TASK TO CARRY OUT: Please transcribe exactly, and only, the lines of the data below between the line holding "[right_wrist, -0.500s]" and the line holding "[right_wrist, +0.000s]", inclusive.

++++ INFORMATION SUPPLIED ++++

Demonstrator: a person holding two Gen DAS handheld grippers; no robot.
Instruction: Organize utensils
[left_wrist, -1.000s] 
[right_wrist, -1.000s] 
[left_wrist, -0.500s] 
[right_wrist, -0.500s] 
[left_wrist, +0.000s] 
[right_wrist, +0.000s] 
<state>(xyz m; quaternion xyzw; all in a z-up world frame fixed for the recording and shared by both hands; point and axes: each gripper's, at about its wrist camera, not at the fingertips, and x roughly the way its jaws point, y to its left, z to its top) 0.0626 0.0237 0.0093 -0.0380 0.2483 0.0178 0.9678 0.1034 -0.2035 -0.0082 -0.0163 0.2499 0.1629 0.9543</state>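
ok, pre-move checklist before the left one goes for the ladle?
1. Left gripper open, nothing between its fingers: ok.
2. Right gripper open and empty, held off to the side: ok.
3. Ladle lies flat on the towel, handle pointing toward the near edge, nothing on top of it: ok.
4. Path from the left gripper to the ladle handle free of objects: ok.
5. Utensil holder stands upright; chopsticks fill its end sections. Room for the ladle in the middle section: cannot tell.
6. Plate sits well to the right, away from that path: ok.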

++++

SOLUTION BELOW:
[right_wrist, -0.500s] 
[left_wrist, +0.000s] 
[right_wrist, +0.000s] 

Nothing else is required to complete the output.